#### [REQUIRED WORK]
The response should consist of the data below, copied exactly, with no pictures in it.

#### [STORED DATA]
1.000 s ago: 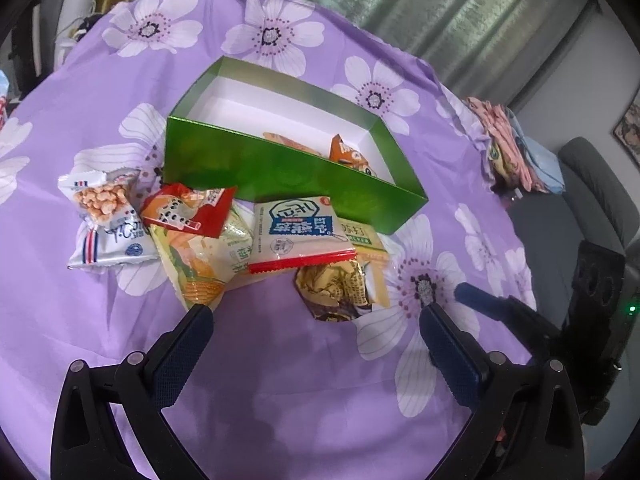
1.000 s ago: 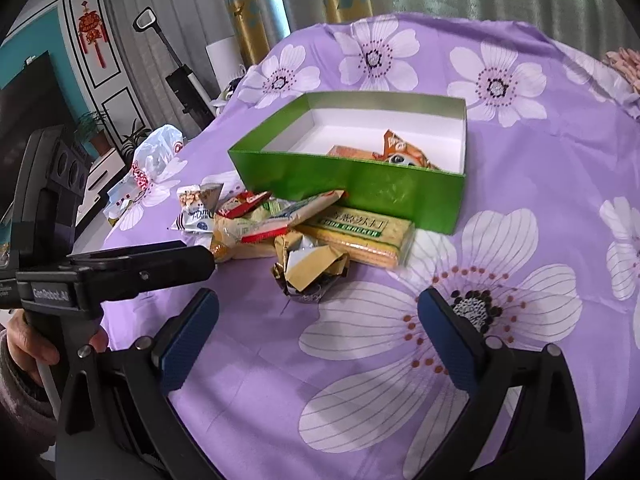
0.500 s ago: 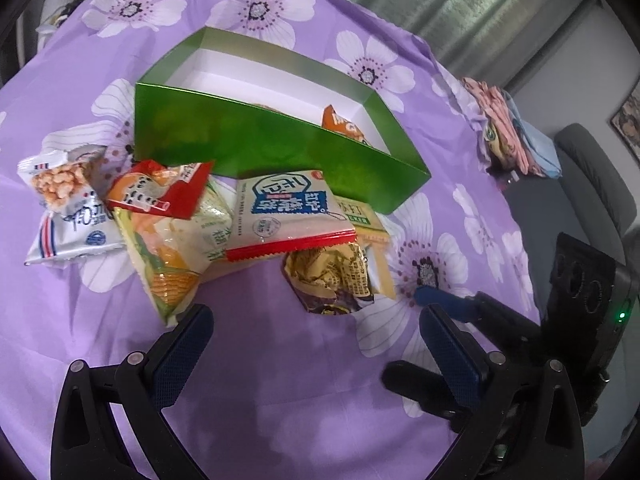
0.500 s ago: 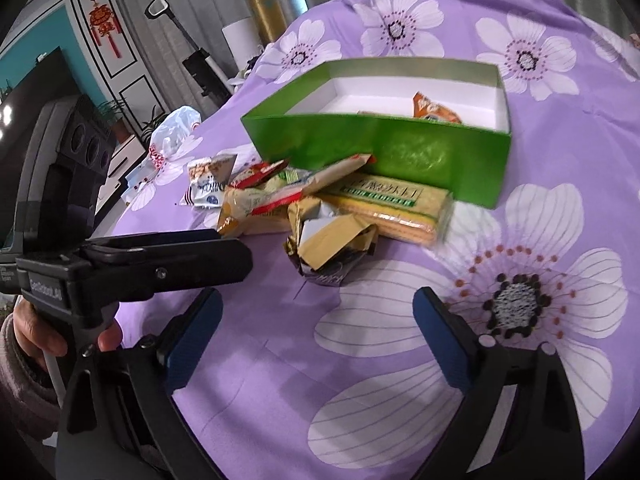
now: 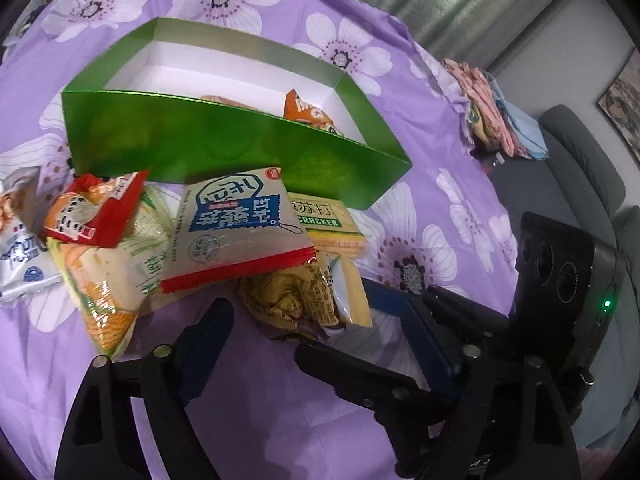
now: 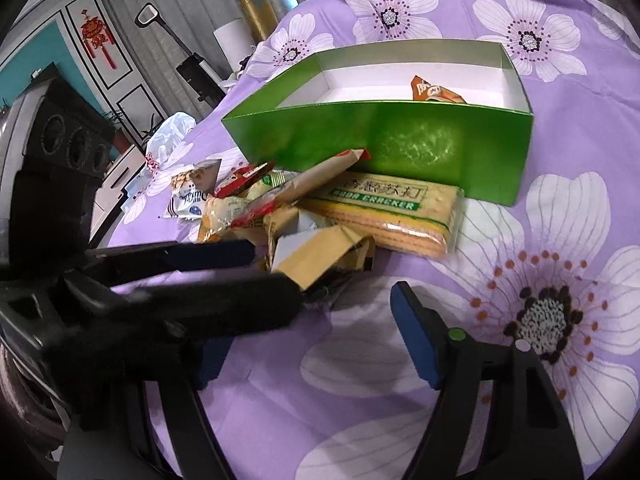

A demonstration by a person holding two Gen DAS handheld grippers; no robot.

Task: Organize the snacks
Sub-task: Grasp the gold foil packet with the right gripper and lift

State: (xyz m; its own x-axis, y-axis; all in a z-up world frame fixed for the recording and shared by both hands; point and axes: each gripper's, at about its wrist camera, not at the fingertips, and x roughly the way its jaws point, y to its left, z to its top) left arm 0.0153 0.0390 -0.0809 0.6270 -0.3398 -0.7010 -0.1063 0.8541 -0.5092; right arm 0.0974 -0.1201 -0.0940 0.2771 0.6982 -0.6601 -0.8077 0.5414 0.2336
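We are at the pickup step: both claws, left claw (image 5: 308, 328) and right claw (image 6: 316, 336), are closing with nothing gripped yet, around the crumpled yellow foil snack packet (image 5: 296, 300) lying on the purple flowered desk (image 5: 260, 400) before the open green cardboard box (image 5: 224, 144). Next, we judge, one claw must pinch the packet's edge and carry it over the box wall.

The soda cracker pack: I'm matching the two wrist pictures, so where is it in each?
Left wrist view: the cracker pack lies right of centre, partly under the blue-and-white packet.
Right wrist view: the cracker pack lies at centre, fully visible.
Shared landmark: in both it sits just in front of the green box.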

#### [ANSWER TO THE PROBLEM]
1.000 s ago: 
1.000 s ago: 
0.500 s ago: 
0.500 s ago: 
now: 
now: 

A demonstration by a person holding two Gen DAS handheld grippers; no robot.

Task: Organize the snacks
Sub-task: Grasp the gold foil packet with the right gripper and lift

State: (xyz m; its own x-axis, y-axis; all in a z-up world frame fixed for the recording and shared by both hands; point and axes: each gripper's, at about its wrist camera, not at the fingertips, and x roughly the way its jaws point, y to its left, z to its top) left arm 0.0153 0.0390 -0.0809 0.6270 -0.3398 -0.7010 -0.1063 0.8541 -0.5092; right arm 0.0974 -0.1201 -0.0940 0.2771 0.6982 -0.6601 -0.8077 0.5414 0.2336
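We are at the pickup step: both claws, left claw (image 5: 308, 328) and right claw (image 6: 316, 336), are closing with nothing gripped yet, around the crumpled yellow foil snack packet (image 5: 296, 300) lying on the purple flowered desk (image 5: 260, 400) before the open green cardboard box (image 5: 224, 144). Next, we judge, one claw must pinch the packet's edge and carry it over the box wall.

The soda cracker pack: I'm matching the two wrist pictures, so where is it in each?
Left wrist view: the cracker pack lies right of centre, partly under the blue-and-white packet.
Right wrist view: the cracker pack lies at centre, fully visible.
Shared landmark: in both it sits just in front of the green box.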

This answer requires nothing else.